Il faut du jus dans l’agriculture pour booster la croissance africaine

[Africa Diligence] La croissance africaine n’est plus ce qu’elle était. Fondateur de Knowdys Consulting Group, Guy Gweth estime que « l’Afrique est sortie de ses quinze glorieuses ». La Banque mondiale confirme en annonçant un taux de croissance à 1,6 % en 2016, le niveau le plus bas enregistré en 20 ans. L’agriculture peut sortir du bois.

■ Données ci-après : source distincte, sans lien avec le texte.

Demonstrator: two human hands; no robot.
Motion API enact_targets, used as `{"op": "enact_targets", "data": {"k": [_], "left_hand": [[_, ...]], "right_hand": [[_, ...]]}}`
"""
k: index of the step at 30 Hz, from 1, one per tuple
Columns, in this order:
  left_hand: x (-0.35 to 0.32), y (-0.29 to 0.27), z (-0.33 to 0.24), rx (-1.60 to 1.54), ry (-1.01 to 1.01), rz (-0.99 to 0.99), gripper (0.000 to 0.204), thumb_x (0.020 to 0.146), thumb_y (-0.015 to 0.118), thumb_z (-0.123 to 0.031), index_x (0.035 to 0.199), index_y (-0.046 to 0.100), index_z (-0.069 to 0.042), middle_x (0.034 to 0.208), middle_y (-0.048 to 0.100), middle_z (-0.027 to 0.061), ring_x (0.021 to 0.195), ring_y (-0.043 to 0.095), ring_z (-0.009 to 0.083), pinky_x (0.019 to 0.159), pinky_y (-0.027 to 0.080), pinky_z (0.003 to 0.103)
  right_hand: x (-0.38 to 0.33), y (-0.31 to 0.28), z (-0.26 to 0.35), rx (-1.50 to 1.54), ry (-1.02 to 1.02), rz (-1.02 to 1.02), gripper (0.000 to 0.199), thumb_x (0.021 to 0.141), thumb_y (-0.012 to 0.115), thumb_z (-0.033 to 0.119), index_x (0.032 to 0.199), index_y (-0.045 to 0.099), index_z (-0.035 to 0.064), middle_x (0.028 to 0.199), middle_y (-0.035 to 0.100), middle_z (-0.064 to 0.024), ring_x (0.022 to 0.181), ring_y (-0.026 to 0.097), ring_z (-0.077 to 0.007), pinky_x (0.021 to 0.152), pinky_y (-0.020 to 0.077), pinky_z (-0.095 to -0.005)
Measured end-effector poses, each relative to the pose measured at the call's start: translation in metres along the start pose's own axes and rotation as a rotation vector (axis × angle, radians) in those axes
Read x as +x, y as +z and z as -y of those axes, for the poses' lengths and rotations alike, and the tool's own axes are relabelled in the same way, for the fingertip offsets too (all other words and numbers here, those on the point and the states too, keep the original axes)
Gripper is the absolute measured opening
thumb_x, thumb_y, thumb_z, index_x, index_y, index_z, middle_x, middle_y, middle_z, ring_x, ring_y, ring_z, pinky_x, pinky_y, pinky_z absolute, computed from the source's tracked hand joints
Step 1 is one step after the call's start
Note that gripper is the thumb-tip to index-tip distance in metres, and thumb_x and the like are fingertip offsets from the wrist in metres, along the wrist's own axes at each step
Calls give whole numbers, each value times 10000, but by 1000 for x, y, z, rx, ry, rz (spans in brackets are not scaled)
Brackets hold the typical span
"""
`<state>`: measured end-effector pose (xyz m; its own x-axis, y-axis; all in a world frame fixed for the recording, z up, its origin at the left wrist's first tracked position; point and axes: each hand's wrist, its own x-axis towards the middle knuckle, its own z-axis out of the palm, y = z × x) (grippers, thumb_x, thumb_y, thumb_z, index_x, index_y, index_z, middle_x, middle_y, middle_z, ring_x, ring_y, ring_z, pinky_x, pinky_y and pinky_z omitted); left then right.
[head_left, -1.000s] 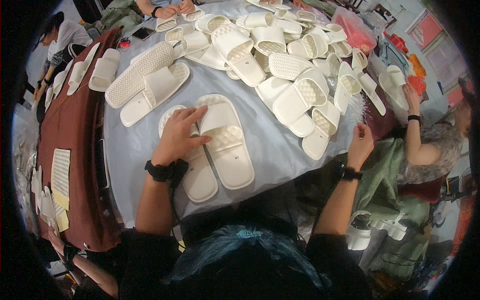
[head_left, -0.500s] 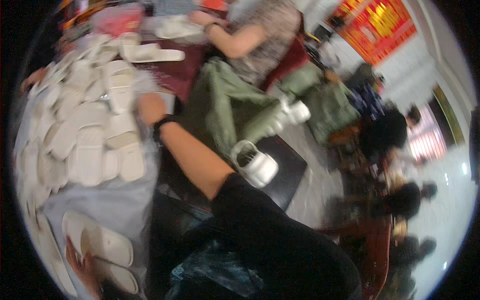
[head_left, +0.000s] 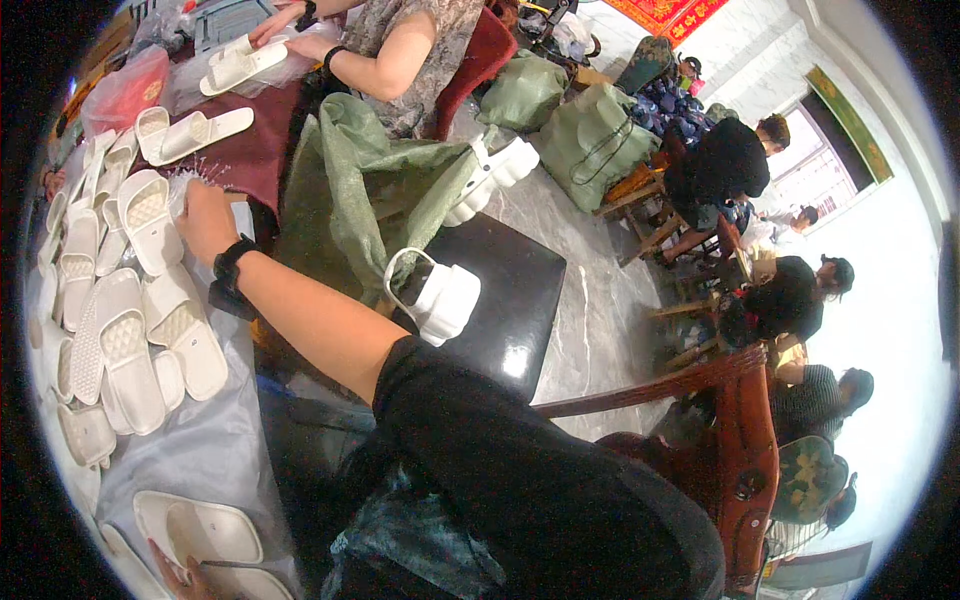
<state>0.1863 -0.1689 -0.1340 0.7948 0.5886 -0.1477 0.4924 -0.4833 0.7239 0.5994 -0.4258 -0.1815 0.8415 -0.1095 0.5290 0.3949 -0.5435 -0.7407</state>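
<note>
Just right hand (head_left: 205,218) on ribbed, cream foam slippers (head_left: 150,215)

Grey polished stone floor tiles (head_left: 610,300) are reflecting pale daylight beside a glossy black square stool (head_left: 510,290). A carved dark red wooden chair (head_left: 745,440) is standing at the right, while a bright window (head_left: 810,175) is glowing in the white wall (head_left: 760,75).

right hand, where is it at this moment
In the head view the right hand is at upper left, resting at the table's edge beside a cream slipper, just left of the green sack.
</note>
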Motion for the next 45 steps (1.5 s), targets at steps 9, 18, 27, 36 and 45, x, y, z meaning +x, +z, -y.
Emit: {"op": "enact_targets", "data": {"k": [9,18,27,36,45], "left_hand": [[3,2,18,-101,63,-74,682,846,745,-101,1453,440,-50,1320,523,266,1067,579,316,852,503,403],[0,1,15,-136,134,-31,665,845,757,-127,1425,460,3,1150,607,216,942,592,268,810,497,381],[0,2,18,-177,126,-37,665,846,739,-89,1436,444,-4,1174,606,219,987,593,287,852,491,388],[20,-1,42,-2,159,-76,653,872,719,-165,1445,436,-28,1318,558,253,1141,570,346,994,454,446],[12,8,41,152,247,-224,744,682,753,-89,1389,523,-100,1315,534,187,1240,481,354,1047,406,415]], "right_hand": [[-16,0,-16,-60,133,136,37,738,632,20,746,624,-15,790,648,-235,810,652,-406,722,518,-476],[-23,-12,-35,-424,88,363,152,806,592,39,918,691,10,944,694,-225,921,682,-387,766,563,-452],[-28,-14,-30,-468,81,421,164,794,598,42,919,702,17,946,696,-222,917,687,-372,765,559,-446],[-32,-26,-11,-597,62,569,203,828,580,116,931,743,51,962,720,-191,901,715,-333,730,575,-441],[-56,-77,-23,-422,-26,539,281,874,556,255,910,682,7,896,666,-259,848,647,-438,734,519,-506]]}}
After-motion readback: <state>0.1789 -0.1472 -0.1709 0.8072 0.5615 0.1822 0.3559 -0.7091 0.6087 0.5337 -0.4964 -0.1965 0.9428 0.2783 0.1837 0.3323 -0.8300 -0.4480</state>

Ce sont les plus grandes économies du continent, notamment le Nigeria et l’Afrique du Sud, soit 50% de la production économique régionale, qui sont à l’origine de ce ralentissement d’ensemble. Mais ces taux de croissance sont très hétérogènes en fonction des pays : un quart d’entre eux est parvenu à maintenir une bonne dynamique, dont la Côte d’Ivoire et le Sénégal qui demeurent en moyenne annuelle à plus de 6%. Ils se positionnent ainsi parmi les économies les plus performantes du continent, contrairement à d’autres comme l’Ethiopie, le Rwanda ou encore la Tanzanie Les causes de ce ralentissement global du continent se trouvent dans la baisse des prix des matières premières, des conditions de financement moins favorables et des incertitudes pesant sur leurs politiques économiques, ce qui impacte les investissements. A cela se greffe, pour certains pays, des sécheresses, des tensions politiques et sécuritaires. Les entrées de capitaux ont décliné, ce qui indique que le financement externe est devenu plus difficile. Pour faire face à leurs besoins croissants de financement, les pays exportateurs de matières premières ont commencé à réduire leurs dépenses, mais de manière inégale et encore insuffisante, selon Africa’s Pulse. Dans un tel contexte, la reprise devrait être modeste, avec une croissance réelle du PIB prévue à 2,9% en 2017, et 3,6 % en 2018.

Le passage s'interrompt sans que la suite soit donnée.